Daiichi Sankyo is currently doing discovery research for gene therapy drugs using AAV vectors, and in order to deliver gene therapy drugs to patients in the future, the company also believes it is essential to establish in-house manufacturing technology at an early stage. Ultragenyx has developed its own AAV production system using HeLa and HEK293 cells, which is considered valuable by Daiichi in terms of stable quality, high production efficiency, and mass production capability.
Under this agreement, Daiichi Sankyo will complete a technology transfer from Ultragenyx, and following this transfer, the Japanese drugmaker will expand its manufacturing capacity with the cooperation of Ultragenyx and with the intention of starting the manufacture of investigational drugs for AAV gene therapy by the mid-2020s.
Daiichi Sankyo will make an upfront payment of US$ 200 million, which includes a US$ 75 million common stock purchase, to Ultragenyx at the time of this agreement as well as an additional payment of US$ 25 million at the time of the successful technology transfer and sales royalties of products manufactured by Ultragenyx’s technology.

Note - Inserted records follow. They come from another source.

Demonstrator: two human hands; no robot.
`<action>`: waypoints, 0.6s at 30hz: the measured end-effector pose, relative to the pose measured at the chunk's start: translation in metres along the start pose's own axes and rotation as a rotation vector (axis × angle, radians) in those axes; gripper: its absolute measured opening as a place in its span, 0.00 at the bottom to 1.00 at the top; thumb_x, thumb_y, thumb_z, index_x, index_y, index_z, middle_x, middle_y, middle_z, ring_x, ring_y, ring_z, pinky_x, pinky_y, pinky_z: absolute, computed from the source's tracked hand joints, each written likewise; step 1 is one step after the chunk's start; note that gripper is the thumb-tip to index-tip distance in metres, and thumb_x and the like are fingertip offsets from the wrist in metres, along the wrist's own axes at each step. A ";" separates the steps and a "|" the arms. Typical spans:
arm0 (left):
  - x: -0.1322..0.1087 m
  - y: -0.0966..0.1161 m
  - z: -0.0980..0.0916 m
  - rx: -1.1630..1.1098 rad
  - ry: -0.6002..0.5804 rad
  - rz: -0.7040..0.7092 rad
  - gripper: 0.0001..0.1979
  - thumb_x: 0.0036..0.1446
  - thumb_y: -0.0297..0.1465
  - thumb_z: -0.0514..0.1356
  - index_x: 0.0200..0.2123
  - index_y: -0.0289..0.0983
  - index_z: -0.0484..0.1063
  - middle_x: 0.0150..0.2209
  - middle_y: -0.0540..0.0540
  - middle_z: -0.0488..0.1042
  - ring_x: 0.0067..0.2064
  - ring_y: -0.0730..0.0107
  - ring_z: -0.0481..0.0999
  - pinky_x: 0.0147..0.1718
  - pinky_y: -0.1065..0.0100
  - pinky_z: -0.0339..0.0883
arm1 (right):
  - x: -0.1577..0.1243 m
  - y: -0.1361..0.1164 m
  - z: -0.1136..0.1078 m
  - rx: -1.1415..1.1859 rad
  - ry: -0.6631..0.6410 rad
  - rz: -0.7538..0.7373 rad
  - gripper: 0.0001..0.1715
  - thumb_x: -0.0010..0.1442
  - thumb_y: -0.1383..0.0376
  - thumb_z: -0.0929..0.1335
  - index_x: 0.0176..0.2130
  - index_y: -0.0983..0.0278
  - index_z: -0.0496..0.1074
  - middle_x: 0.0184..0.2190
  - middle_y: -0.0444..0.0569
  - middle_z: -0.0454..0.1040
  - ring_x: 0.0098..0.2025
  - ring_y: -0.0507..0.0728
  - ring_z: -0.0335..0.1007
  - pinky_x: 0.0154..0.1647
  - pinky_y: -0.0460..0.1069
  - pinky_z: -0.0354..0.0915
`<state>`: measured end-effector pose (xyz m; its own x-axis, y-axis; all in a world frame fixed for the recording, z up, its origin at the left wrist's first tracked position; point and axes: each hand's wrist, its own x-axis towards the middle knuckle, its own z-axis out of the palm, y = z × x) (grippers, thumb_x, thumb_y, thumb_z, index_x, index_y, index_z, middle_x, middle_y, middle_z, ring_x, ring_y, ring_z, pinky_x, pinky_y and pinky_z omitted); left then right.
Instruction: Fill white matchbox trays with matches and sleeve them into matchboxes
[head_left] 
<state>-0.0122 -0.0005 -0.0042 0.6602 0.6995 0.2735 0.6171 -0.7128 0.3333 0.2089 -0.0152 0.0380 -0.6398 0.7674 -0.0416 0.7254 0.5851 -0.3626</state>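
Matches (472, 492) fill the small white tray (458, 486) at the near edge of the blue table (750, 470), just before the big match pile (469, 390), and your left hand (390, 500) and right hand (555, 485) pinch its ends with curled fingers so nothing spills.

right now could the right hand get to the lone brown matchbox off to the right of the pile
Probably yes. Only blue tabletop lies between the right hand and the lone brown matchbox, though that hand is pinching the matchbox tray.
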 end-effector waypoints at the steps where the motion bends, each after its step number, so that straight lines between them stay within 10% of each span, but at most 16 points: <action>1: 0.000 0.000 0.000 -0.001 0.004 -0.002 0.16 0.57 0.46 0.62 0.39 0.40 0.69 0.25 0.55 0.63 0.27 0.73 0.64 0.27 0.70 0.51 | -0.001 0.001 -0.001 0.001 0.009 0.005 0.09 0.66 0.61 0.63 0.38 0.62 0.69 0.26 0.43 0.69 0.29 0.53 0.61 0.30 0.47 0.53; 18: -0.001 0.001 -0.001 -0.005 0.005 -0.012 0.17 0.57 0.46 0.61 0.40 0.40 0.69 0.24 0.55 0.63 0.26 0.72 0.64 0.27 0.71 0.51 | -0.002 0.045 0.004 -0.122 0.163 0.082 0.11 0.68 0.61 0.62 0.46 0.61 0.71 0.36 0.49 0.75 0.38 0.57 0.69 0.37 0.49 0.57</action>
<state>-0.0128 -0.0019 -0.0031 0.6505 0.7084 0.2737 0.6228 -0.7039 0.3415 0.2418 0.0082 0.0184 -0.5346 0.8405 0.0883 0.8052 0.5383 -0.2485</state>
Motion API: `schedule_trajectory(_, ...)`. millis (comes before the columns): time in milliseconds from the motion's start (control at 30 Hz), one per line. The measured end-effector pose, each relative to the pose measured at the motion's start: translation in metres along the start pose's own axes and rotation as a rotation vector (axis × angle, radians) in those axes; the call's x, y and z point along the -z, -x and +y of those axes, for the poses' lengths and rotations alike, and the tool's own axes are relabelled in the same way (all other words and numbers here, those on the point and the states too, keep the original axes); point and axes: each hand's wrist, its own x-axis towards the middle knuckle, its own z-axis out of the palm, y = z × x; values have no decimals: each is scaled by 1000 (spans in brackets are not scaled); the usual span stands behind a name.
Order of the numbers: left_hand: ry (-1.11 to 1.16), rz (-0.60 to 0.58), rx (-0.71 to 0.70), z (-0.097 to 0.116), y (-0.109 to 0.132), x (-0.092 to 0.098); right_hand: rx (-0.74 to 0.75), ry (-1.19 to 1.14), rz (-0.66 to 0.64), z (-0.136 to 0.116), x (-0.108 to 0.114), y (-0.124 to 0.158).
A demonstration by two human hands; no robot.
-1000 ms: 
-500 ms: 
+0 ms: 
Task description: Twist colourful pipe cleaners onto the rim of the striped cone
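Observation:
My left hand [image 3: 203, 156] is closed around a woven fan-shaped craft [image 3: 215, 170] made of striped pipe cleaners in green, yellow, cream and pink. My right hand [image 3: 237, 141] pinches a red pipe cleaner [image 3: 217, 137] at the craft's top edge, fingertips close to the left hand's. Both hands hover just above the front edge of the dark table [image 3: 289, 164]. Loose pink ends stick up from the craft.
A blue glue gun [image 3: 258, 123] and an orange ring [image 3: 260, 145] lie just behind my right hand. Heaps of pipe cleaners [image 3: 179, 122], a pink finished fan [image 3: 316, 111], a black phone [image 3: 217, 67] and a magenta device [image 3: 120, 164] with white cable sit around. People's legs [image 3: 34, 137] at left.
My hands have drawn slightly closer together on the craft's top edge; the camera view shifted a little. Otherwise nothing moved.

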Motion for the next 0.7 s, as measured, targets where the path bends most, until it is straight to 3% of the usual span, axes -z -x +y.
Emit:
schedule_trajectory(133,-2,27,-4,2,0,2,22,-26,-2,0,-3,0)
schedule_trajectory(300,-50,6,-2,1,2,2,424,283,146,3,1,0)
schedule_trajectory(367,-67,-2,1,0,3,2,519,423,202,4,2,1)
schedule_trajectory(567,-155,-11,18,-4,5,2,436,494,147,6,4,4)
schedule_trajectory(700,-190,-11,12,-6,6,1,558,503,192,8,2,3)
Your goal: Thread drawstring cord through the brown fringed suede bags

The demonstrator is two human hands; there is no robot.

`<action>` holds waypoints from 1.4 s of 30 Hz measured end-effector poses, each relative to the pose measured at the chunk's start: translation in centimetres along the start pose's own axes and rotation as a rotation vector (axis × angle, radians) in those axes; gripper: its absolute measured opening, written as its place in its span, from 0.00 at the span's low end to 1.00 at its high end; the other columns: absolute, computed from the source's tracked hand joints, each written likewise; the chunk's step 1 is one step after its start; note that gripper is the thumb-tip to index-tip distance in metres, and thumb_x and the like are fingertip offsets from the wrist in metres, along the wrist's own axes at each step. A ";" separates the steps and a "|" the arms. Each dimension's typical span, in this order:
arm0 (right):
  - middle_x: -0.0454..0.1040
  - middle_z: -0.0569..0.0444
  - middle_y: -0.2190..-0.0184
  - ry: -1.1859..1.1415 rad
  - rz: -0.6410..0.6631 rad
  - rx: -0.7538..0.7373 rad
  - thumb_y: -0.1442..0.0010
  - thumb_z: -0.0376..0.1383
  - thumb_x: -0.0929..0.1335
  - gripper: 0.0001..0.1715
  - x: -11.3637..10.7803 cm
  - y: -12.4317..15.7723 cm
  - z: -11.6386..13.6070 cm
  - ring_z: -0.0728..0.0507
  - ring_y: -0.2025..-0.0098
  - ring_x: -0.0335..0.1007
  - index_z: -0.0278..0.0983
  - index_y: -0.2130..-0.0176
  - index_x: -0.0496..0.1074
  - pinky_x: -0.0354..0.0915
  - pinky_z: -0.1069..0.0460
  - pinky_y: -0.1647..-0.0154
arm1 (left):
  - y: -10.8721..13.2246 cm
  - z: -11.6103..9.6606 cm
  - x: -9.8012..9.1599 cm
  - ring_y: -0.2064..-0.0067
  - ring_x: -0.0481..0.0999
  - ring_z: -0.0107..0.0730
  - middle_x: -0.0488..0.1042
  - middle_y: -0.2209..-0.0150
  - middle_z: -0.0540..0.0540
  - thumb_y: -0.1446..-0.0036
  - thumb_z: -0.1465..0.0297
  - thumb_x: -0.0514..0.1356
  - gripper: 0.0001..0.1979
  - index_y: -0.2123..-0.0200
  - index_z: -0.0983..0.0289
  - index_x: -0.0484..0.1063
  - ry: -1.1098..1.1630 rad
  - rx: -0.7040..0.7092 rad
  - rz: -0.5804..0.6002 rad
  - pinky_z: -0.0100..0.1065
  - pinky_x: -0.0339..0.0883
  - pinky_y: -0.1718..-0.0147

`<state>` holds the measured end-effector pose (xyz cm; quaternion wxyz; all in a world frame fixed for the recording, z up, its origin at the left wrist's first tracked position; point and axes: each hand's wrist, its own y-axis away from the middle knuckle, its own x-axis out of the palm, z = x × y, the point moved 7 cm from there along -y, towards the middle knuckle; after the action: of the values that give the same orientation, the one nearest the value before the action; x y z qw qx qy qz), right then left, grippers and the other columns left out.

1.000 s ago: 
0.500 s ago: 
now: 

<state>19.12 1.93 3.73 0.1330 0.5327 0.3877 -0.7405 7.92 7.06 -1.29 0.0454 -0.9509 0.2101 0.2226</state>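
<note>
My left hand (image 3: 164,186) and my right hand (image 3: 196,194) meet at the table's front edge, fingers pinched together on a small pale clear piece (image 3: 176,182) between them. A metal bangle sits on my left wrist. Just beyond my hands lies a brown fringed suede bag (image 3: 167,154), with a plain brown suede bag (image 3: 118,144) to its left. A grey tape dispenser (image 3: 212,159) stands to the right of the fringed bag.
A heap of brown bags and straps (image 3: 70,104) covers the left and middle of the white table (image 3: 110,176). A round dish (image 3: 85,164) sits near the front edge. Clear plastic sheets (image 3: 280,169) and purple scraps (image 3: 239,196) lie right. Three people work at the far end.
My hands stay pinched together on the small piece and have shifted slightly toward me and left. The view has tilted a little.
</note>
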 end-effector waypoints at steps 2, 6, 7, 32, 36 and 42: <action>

Otsuka Pharmaceutical announced it would partner with Esperion Therapeutics for the sole rights to develop and commercialize cholesterol tablets, Nexletol (bempedoic acid) and Nexlizet (bempedoic acid - ezetimibe) in Japan. Esperion will receive an upfront cash payment of US$ 60 million as well as up to an additional US$ 450 million in total development and sales milestones. The drugs were approved earlier this year in the EU and the US.
Kyowa Kirin partners MEI Pharma: Another Japanese drugmaker Kyowa Kirin announced it had expanded on its 2018 deal with MEI Pharma by entering into a global license, development and commercialization agreement to further develop and commercialize MEI’s ME-401 — an oral, once-daily, investigational drug-candidate, selective for phosphatidylinositol 3-kinase delta, in clinical development for the treatment of B-cell malignancies. MEI and Kyowa Kirin will co-develop and co-promote ME-401 in the US on a 50-50 profit and cost sharing basis, with MEI booking all revenue from US sales. Kyowa Kirin has exclusive commercialization rights outside of the US.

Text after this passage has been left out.